Now there may be extenuating circumstances that merit the use of deadly force to stop what looks like a theft to some. For instance, I can’t shoot someone for getting into my idling car at a gas station and driving away.
However, if my newborn boys are napping in their car seats as I fuel my idling car, that’s another story. If a miscreant hops in under those circumstances and tries to drive off, I’d smoke him rapidly and promiscuously. I would have used deadly force not to stop a car theft, but to stop a child abduction/kidnapping.

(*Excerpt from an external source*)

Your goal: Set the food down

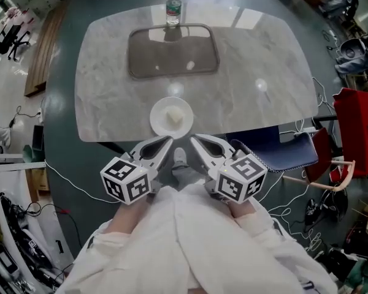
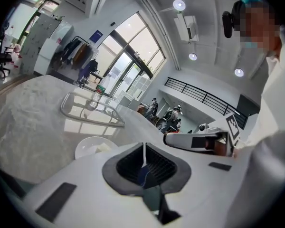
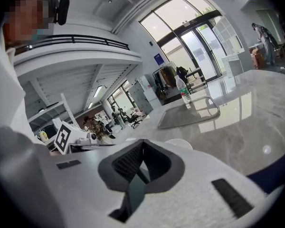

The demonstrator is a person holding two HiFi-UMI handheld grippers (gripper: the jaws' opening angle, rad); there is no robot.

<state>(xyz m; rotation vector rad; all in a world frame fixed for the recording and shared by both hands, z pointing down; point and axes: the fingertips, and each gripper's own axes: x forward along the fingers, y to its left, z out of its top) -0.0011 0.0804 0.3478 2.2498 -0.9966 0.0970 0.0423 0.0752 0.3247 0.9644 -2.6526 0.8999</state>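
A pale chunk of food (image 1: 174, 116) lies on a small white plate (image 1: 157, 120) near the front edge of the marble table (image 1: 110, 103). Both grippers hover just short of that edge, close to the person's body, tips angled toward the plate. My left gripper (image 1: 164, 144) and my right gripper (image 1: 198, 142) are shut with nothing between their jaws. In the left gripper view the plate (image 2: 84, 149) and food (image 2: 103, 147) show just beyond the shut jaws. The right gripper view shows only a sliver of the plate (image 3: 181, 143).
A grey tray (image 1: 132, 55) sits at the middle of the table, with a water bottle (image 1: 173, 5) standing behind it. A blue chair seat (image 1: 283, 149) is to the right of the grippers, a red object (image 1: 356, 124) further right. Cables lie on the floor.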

An attempted arson of an occupied dwelling is one very common exception to the “don’t use force to defend property” maxim. But then, the force is used to thwart the arson to protect people inside, not the structure or the property.
Keep your hands off of it
New carry holders oftentimes will touch their gun to reassure themselves that all is well with that hunk of plastic and metal on their hip. Criminals often do the same, but for different reasons (primarily because most criminals carry without a holster).
Wear your gun in a good, comfortable holster on a stiff belt and…leave it alone.

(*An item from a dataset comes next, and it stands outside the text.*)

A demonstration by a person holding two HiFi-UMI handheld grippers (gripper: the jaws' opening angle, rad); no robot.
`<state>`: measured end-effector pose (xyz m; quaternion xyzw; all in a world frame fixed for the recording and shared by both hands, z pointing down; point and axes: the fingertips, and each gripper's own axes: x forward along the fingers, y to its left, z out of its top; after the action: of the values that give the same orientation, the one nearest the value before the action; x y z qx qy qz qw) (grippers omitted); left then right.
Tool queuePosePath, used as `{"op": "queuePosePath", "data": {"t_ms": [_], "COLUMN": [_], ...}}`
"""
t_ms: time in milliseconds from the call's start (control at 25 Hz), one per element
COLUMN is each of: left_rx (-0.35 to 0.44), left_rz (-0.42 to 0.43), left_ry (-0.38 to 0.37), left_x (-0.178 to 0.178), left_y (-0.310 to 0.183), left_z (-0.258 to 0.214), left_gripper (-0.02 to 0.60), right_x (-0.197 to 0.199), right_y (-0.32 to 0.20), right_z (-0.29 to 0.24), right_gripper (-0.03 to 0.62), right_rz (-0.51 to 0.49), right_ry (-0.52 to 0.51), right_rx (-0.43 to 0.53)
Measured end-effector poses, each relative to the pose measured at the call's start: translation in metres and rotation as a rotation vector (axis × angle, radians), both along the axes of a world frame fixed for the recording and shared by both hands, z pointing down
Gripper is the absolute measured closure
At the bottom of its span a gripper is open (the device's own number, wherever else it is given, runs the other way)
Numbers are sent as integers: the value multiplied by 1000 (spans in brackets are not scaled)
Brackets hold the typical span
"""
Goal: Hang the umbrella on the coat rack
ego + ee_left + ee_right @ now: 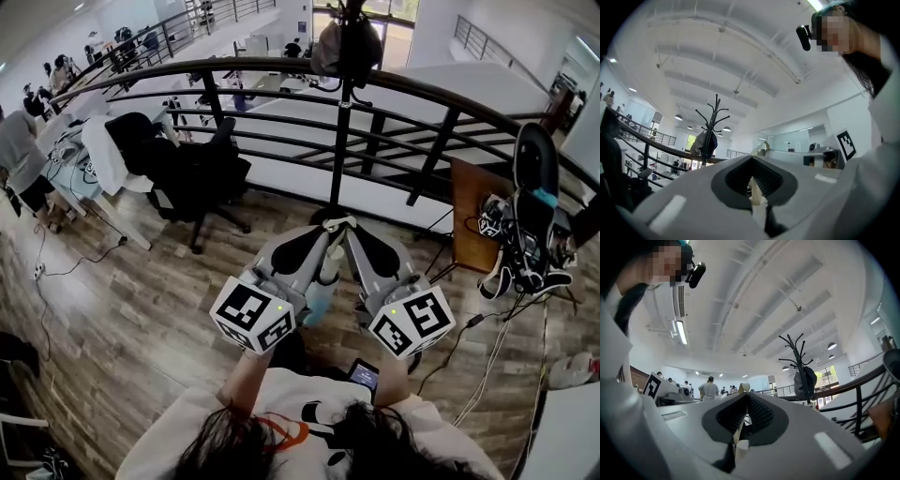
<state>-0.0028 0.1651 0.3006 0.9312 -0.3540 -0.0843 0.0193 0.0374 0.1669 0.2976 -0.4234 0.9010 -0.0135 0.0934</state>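
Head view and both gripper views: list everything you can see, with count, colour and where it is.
umbrella: one, pale blue and white, folded, between the two grippers
coat rack: one, black, straight ahead, in front of the railing
bag: one, dark grey, hanging near the coat rack's top
railing: one, black, curving across behind the coat rack
office chair: one, black, left of the coat rack, dark clothing draped on it
phone: one, dark, at the person's chest
left gripper: one, grey, shut on the umbrella
right gripper: one, grey, shut on the umbrella
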Motion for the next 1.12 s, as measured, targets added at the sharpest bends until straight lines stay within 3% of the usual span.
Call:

You may think that everyone can see subtle signs of your gun under your clothing, but worry not. At least 99.44% of people don’t pay attention. That last half-percent or so will not typically visually frisk you unless you give them a reason to do so.

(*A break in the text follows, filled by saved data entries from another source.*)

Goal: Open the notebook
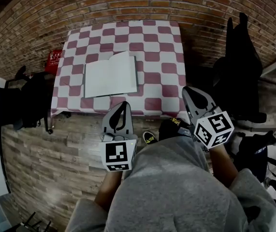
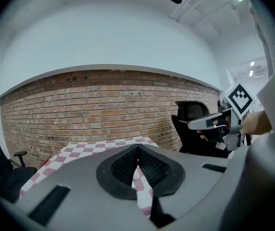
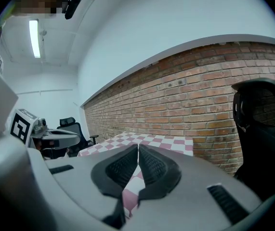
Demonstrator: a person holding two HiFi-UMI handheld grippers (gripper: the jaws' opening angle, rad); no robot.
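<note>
Table (image 1: 167, 47): red-and-white checked cloth, set against a brick wall (image 1: 128, 4). Above the brick the wall is plain and pale, with a strip light on the ceiling. The floor (image 1: 46, 158) is wood plank.

Notebook (image 1: 110, 75): lies on the near-left part of the cloth, white pages facing up.

Left gripper (image 1: 122, 104): jaws pressed together, nothing between them, held short of the table's near edge. Right gripper (image 1: 186, 89): likewise closed and empty, just beside the table's near-right corner.

Black office chair (image 1: 12, 105) left of the table, a second black chair (image 1: 239, 66) to the right. A small red object (image 1: 55, 59) sits by the table's far-left corner.
</note>
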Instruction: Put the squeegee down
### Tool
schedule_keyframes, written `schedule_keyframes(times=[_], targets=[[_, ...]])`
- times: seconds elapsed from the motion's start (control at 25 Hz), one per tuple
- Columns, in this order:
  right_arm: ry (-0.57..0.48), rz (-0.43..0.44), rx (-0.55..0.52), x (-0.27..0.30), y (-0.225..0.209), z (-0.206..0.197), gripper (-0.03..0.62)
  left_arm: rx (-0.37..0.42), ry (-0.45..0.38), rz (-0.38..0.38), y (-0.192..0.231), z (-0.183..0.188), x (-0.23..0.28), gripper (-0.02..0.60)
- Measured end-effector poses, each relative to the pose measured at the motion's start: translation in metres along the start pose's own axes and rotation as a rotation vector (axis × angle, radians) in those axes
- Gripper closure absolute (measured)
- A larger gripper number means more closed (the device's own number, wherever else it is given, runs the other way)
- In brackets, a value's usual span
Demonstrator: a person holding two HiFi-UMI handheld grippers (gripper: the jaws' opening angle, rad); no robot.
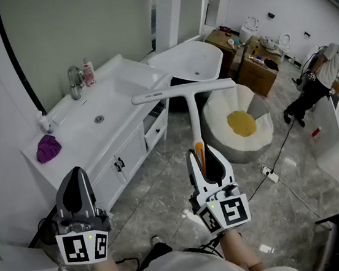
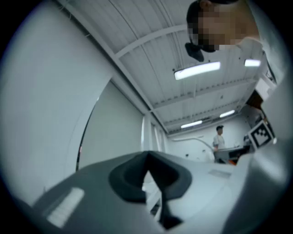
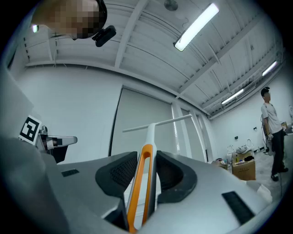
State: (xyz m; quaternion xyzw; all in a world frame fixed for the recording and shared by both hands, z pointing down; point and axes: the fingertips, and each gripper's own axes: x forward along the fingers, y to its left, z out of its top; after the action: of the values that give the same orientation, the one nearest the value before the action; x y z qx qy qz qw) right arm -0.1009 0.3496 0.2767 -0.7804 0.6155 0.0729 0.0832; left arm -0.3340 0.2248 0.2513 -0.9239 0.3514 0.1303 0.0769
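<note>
squeegee point(image 1: 183, 92) clamped, right hand-held gripper point(image 1: 204, 157) tilted up

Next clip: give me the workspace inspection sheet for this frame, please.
Surface: white vanity top with sink and faucet.
Job's things: squeegee held in the air, not yet put down.
Clutter: purple cloth and pink bottle on the vanity.
Grippers: right claw shut on the squeegee's handle; left claw shut, empty.
Cables: power strip and dark cord on the floor.
Surroundings: bathtub, egg-shaped cushion, person at right.
</note>
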Motion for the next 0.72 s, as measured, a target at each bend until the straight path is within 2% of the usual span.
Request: schedule_keyframes(times=[0.4,0.72], targets=[[-0.007,0.013,-0.004,-0.023,-0.009,0.005,0.462,0.006,0.004,0.007,-0.025,0.006,-0.018,0.575],[-0.005,0.006,-0.001,-0.02,-0.007,0.003,0.462,0.001,0.002,-0.008,-0.024,0.004,-0.014,0.575]])
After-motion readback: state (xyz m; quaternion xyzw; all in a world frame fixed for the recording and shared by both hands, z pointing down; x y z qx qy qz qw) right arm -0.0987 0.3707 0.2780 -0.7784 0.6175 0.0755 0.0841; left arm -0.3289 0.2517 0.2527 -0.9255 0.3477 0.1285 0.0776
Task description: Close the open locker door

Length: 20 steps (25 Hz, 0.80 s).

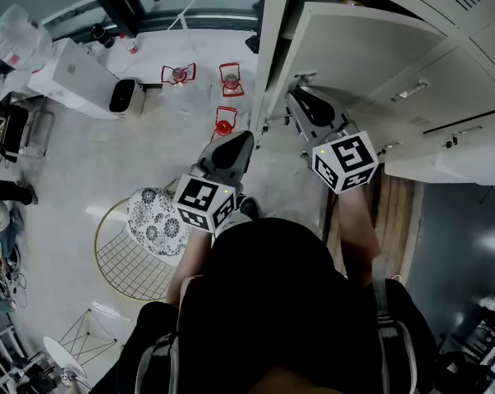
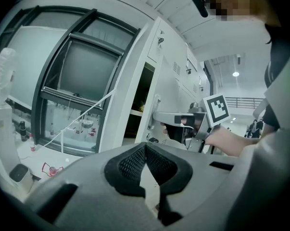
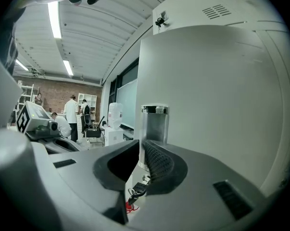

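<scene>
The open locker door (image 1: pixel 370 48) is a pale grey panel swung out from the bank of lockers (image 1: pixel 444 23). It fills the right gripper view (image 3: pixel 212 105), with a chrome handle plate (image 3: pixel 155 124) at its edge and keys (image 3: pixel 136 192) hanging below. My right gripper (image 1: pixel 299 98) points at that edge. A narrow gap shows between its jaws (image 3: pixel 141 150), with the handle and keys seen just beyond. The left gripper view shows it (image 2: pixel 176 119) reaching the door edge. My left gripper (image 1: pixel 245 138) hangs left of the lockers, its pads (image 2: pixel 145 150) closed together on nothing.
Red lantern-like objects (image 1: pixel 229 79) stand on the floor by the window. A round wire chair with a patterned cushion (image 1: pixel 153 216) is at my left. White boxes (image 1: pixel 75 76) sit further left. People (image 3: pixel 70 114) and a water dispenser (image 3: pixel 115 115) are across the room.
</scene>
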Tool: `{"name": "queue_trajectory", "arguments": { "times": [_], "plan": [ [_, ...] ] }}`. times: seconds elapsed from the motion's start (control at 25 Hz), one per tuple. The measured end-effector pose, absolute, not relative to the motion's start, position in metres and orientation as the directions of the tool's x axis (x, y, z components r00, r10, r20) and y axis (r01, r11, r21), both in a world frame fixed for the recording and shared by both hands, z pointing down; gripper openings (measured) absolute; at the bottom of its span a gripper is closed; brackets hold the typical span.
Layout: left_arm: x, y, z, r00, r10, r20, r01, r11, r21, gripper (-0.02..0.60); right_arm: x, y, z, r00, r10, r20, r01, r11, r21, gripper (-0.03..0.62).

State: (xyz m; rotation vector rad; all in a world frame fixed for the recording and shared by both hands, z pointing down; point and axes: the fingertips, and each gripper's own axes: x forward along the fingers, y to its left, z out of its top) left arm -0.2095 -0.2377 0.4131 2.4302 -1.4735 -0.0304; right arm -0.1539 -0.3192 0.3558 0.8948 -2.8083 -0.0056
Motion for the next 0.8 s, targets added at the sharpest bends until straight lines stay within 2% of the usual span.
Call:
{"name": "queue_trajectory", "arguments": {
  "times": [0.8],
  "plan": [
    [-0.228, -0.240, 0.418, 0.479, -0.868, 0.134, -0.860, -0.433, 0.270, 0.017, -0.172, -0.366, 0.356, -0.735, -0.657, 0.169, -0.654, 0.752, 0.079, 0.038]
  ]
}}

I carried a big gun in a fashion-disaster fanny pack in plain sight for a bunch of years and precious few people knew I had a gun on my hip.
I’ll admit to the first time a young cop stood behind me in line at a fast food joint cause a tiny bit of pucker for me. In the end, though, he didn’t notice my sloppily concealed gun under my dirty t-shirt. Or if he did, he simply didn’t care.
If you choose to carry in non-permissive environments (that would be at work for most folks), deep concealment is the word. In other words, make sure people can’t see the outline of your gun through your clothes. Keep your mouth shut about your carry habits and nobody will know unless you need to deploy it in an emergency.
Protect Yourself Legally
Lastly, if you carry a gun for personal defense, make sure you protect your financial well-being. Buy some carry insurance. Three companies I like are Armed Citizens Legal Defense Network, US Law Shield and US Concealed Carry Association.
None of them pay me or TTAG to mention them. I recommend them because I’ve studied a lot of these companies and see these three as among the very best. What’s more, all three will begin to pay for your legal defense for self-defense even before an arrest. Years ago, most companies would pay a reimbursement of legal fees incurred only after an acquittal.
Armed Citizens and US Law Shield are both about $130-ish per year. I belong to both. Armed Citizens can recommend an attorney or you can utilize your own. Meanwhile US Law Shield generally requires you to use their contract attorney.
US Law Shield, like US Concealed Carry, covers legal representation in “red flag” hearings. These legal proceeding can happen in states with these laws when someone thinks you’re a danger to yourself or others. A judge temporarily strips you of your gun rights without a hearing and you have to attend a hearing a couple of weeks later to prove your competence to regain your right to keep and bear arms.
And while none of us expects to find ourselves on the receiving end of one of these confiscation orders, knowing you’re covered is priceless for your peace of mind.
In addition to red flag coverage, US Concealed Carry offers comprehensive coverage. But it comes at a sharply higher price.
Think you don’t need legal defense financial protection? Even something as trivial as using pepper spray in self-defense to avoid using lethal force can result in tens of thousands of dollars in legal bills.
You’re in Good Company
Remember, when you carry your gun for self-defense each day, you join millions of other law-abiding good guys and gals who do the same. Use common sense and practice situational awareness and avoidance and you’ll keep yourself and your family safe and protected. Especially in times like these.